Your objective:
The required answer is a copy of each line in the entries below that includes "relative".

━━━ Given records ━━━

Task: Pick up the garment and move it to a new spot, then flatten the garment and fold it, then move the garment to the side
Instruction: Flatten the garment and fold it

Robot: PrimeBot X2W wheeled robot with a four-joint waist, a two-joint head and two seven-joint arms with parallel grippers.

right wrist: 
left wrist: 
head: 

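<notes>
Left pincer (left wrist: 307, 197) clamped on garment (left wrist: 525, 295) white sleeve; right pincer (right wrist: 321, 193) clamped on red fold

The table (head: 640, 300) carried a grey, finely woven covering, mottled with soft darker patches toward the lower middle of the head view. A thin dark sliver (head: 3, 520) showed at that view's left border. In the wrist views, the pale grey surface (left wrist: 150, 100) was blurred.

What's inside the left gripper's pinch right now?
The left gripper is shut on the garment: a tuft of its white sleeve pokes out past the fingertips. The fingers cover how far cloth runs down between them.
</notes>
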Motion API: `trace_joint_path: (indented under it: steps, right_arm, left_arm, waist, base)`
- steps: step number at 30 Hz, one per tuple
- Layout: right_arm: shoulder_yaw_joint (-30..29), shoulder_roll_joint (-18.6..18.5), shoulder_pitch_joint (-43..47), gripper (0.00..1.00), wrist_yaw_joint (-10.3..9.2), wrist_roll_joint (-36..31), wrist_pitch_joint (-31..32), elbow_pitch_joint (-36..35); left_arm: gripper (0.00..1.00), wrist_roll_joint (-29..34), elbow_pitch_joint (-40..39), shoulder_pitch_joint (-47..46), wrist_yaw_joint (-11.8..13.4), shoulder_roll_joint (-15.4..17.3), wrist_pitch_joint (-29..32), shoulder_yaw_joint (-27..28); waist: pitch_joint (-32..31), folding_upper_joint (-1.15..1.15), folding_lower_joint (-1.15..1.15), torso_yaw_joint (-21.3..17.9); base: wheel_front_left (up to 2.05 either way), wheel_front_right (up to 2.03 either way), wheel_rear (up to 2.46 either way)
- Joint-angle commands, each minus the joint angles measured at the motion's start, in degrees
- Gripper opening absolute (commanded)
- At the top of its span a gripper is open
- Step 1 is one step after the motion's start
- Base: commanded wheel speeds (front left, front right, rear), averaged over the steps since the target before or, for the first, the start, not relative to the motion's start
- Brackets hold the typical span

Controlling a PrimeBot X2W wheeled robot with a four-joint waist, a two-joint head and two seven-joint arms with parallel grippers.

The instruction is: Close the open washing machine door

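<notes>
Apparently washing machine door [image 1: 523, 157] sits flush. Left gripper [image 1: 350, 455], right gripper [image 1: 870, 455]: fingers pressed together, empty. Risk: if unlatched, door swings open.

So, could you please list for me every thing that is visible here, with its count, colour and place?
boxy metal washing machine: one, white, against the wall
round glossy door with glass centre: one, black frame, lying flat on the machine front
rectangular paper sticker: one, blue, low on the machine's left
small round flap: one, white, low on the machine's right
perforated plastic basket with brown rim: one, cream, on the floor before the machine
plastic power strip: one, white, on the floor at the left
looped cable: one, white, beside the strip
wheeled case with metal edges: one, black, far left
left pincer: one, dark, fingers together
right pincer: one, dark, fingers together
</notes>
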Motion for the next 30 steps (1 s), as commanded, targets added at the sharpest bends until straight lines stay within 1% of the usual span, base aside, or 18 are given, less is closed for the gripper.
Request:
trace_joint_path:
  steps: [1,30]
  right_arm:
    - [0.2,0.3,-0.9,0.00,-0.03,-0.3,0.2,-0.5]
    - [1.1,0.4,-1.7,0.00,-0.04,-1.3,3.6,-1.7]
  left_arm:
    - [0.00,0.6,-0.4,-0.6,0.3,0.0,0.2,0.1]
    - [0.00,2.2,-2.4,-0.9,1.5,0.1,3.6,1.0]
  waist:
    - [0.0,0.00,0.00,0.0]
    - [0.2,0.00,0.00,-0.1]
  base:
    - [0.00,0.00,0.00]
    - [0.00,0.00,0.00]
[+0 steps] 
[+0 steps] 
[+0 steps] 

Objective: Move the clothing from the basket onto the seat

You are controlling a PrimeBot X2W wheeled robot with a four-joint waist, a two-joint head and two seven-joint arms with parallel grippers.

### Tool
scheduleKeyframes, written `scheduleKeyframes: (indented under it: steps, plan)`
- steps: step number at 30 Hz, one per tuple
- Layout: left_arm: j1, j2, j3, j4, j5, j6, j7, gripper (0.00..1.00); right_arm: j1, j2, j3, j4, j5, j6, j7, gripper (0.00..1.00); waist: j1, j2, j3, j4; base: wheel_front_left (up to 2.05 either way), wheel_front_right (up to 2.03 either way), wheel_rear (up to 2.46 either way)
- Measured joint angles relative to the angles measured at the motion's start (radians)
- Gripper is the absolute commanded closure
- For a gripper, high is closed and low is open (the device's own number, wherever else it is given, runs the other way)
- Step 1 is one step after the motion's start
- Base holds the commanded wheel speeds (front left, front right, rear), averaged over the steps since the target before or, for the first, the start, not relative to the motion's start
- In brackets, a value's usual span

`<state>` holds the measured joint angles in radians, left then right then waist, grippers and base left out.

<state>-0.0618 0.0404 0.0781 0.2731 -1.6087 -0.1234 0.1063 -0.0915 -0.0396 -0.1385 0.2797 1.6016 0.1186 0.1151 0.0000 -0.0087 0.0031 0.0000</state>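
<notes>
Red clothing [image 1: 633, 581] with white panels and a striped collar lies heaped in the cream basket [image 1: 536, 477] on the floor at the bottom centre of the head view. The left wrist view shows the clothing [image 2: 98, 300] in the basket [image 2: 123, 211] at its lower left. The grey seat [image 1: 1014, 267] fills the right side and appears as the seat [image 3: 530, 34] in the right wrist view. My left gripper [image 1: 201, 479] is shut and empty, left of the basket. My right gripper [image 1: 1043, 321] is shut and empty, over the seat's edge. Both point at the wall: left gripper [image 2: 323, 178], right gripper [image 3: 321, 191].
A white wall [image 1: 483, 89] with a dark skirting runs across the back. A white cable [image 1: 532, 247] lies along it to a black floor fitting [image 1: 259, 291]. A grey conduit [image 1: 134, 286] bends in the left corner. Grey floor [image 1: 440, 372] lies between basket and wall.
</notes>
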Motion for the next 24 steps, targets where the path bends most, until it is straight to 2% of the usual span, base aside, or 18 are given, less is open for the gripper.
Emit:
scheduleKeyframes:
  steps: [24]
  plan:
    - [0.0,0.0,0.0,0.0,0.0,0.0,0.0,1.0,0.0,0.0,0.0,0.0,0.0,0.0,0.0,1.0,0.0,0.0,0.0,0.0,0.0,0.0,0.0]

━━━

Exercise output:
- Base: commanded wheel speeds (front left, front right, rear), averaged over the steps since the target before or, for the first, the start, not relative to the motion's start
- Measured joint angles relative to the angles measured at the motion's start (radians)
- Base holds the commanded wheel speeds (front left, front right, rear), averaged over the steps since the target before or, for the first, the start, not relative to the motion's start

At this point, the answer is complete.